-- Opening Marker --

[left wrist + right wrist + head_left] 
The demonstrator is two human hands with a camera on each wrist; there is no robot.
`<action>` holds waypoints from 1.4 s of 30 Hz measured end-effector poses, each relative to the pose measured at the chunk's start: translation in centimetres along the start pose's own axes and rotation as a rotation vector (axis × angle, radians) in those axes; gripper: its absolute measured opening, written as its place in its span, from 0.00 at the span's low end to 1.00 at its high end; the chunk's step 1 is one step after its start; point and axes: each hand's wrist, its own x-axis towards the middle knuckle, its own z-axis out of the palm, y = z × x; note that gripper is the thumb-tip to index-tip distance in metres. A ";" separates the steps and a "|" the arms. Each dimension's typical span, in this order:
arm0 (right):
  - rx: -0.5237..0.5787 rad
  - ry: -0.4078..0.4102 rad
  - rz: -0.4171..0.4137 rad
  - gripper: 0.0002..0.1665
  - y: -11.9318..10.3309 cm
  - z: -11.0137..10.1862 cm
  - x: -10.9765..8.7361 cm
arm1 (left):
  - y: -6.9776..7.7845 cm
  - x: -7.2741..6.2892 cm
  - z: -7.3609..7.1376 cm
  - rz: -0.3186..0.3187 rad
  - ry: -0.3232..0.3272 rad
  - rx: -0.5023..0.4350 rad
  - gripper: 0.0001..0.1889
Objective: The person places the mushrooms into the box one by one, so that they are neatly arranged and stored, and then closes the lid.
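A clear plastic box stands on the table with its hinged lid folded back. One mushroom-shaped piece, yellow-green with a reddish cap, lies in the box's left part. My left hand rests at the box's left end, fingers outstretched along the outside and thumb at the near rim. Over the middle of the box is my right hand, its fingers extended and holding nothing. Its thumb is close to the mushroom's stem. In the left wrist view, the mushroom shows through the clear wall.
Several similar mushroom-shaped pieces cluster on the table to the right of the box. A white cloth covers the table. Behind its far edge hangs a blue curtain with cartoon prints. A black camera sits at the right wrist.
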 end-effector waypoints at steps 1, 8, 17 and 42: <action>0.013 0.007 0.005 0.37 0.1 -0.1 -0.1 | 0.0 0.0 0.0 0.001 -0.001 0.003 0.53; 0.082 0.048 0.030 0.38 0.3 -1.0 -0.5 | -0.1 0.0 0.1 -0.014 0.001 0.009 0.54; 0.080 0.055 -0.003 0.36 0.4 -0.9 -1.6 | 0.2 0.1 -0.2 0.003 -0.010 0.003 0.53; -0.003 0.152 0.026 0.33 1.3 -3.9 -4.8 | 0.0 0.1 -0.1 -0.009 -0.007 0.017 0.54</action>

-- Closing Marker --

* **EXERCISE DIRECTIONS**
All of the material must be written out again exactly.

* **WRITTEN ANSWER**
[left wrist + right wrist + head_left] 
The demonstrator is two human hands with a camera on each wrist; there is no robot.
`<action>` holds waypoints from 1.4 s of 30 Hz measured end-effector poses, each relative to the pose measured at the chunk's start: translation in centimetres along the start pose's own axes and rotation as a rotation vector (axis × angle, radians) in those axes; gripper: its absolute measured opening, written as its place in its span, from 0.00 at the span's low end to 1.00 at its high end; the chunk's step 1 is one step after its start; point and axes: each hand's wrist, its own x-axis towards the middle knuckle, its own z-axis out of the palm, y = z × x; note that gripper is the thumb-tip to index-tip distance in metres. A ";" separates the steps and a "|" the arms. Each dimension's typical span, in this order:
arm0 (right):
  - rx: -0.5237..0.5787 rad
  - ry: -0.4078..0.4102 rad
  - rz: -0.4171..0.4137 rad
  - gripper: 0.0002..0.1665
  - y: -11.9318..10.3309 cm
  - z: -11.0137..10.1862 cm
  - x: -10.9765..8.7361 cm
arm1 (left):
  - y: -6.9776..7.7845 cm
  - x: -7.2741..6.2892 cm
  - z: -7.3609..7.1376 cm
  - rz: -0.3186..0.3187 rad
  - ry: -0.3232..0.3272 rad
  - rx: -0.5023..0.4350 rad
  - gripper: 0.0001..0.1889
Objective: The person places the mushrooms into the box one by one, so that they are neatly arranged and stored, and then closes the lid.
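A clear plastic box stands on the table with its hinged lid folded back. One mushroom-shaped piece, yellow-green with a reddish cap, lies in the box's left part. My left hand rests at the box's left end, fingers outstretched along the outside and thumb at the near rim. Over the middle of the box is my right hand, its fingers extended and holding nothing. Its thumb is close to the mushroom's stem. In the left wrist view, the mushroom shows through the clear wall.
Several similar mushroom-shaped pieces cluster on the table to the right of the box. A white cloth covers the table. Behind its far edge hangs a blue curtain with cartoon prints. A black camera sits at the right wrist.
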 end-effector waypoints at steps 1, 8, 17 and 42: <action>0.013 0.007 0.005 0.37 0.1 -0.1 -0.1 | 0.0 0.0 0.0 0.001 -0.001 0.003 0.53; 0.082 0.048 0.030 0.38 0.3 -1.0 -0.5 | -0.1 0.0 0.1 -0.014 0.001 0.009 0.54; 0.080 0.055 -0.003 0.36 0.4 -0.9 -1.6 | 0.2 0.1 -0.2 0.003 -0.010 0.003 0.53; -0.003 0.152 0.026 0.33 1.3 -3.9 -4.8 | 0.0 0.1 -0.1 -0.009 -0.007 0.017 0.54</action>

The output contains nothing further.